### What needs to be done
Please print the whole listing again, exactly as shown.

### Recorded data

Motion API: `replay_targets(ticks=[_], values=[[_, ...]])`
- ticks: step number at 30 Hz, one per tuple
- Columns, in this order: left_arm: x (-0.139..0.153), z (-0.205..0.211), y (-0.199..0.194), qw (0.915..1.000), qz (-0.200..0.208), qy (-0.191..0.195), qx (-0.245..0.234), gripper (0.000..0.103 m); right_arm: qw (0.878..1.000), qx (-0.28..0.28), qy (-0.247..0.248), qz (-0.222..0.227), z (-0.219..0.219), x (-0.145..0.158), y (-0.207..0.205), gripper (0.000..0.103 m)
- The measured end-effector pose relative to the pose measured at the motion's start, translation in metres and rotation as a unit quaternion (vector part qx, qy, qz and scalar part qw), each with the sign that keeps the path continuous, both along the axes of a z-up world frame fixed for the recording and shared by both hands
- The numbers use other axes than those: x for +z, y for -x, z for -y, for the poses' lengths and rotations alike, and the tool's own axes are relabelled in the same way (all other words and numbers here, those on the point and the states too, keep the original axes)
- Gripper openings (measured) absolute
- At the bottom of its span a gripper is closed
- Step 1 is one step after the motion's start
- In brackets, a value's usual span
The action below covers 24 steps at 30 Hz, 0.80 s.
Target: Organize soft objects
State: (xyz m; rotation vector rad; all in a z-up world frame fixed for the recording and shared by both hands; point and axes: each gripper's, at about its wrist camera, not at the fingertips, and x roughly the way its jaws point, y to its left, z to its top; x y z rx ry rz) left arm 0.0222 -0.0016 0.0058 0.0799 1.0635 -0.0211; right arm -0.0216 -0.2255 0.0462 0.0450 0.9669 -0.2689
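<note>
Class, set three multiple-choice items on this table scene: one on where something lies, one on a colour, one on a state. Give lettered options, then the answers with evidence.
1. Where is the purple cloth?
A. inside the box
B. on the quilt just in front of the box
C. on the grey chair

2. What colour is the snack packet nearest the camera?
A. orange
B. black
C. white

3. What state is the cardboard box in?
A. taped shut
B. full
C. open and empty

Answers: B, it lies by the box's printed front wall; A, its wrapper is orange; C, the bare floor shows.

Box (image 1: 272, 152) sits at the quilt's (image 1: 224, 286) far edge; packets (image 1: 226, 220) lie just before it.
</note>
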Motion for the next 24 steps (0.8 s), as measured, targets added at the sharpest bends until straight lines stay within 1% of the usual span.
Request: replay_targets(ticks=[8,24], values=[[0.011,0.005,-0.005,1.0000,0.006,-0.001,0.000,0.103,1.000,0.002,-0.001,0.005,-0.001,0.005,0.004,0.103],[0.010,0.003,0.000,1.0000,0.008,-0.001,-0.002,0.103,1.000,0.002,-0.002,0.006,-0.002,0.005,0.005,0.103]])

### Response for this exercise
Motion API: `replay_targets(ticks=[_], values=[[_, ...]])`
- ticks: step number at 30 Hz, one per tuple
- Columns, in this order: left_arm: x (-0.139..0.153), z (-0.205..0.211), y (-0.199..0.194), qw (0.915..1.000), qz (-0.200..0.208), qy (-0.191..0.195), qx (-0.245..0.234), gripper (0.000..0.103 m); right_arm: qw (0.878..1.000), qx (-0.28..0.28), qy (-0.247..0.248), qz (-0.222..0.227), z (-0.219..0.219), x (-0.145..0.158), y (-0.207..0.205), gripper (0.000..0.103 m)
- The measured end-effector pose relative to the pose measured at the motion's start, translation in metres and rotation as a unit quaternion (vector part qx, qy, qz and scalar part qw), each with the sign that keeps the path continuous, both along the axes of a z-up world frame fixed for the recording and shared by both hands
- The numbers use other axes than those: x for +z, y for -x, z for -y, for the poses' lengths and rotations alike, and the tool's own axes are relabelled in the same way (all other words and numbers here, those on the point and the states too, keep the original axes)
- Gripper openings (measured) absolute
- At the bottom of its span a gripper is closed
- Step 1 is one step after the motion's start
- In brackets, a value's usual span
The action below covers 24 steps at 30 Hz, 0.80 s.
Target: Organize soft objects
State: (xyz m; rotation vector rad; all in a z-up world frame fixed for the recording and shared by both hands; point and axes: each gripper's, at about its wrist camera, not at the fingertips, and x roughly the way its jaws point, y to its left, z to its top; x y z rx ry rz) left arm 0.0222 -0.0016 0.0058 0.0799 1.0635 -0.0211; right arm -0.0216 -0.2255 0.0462 0.0450 0.9669 -0.2689
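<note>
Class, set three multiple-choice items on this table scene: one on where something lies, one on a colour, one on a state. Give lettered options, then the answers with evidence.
1. Where is the purple cloth?
A. inside the box
B. on the quilt just in front of the box
C. on the grey chair

2. What colour is the snack packet nearest the camera?
A. orange
B. black
C. white

3. What state is the cardboard box in?
A. taped shut
B. full
C. open and empty

Answers: B, it lies by the box's printed front wall; A, its wrapper is orange; C, the bare floor shows.

Box (image 1: 272, 152) sits at the quilt's (image 1: 224, 286) far edge; packets (image 1: 226, 220) lie just before it.
</note>
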Motion for the next 24 steps (0.8 s), as measured, targets added at the sharpest bends until straight lines stay within 1% of the usual span.
Request: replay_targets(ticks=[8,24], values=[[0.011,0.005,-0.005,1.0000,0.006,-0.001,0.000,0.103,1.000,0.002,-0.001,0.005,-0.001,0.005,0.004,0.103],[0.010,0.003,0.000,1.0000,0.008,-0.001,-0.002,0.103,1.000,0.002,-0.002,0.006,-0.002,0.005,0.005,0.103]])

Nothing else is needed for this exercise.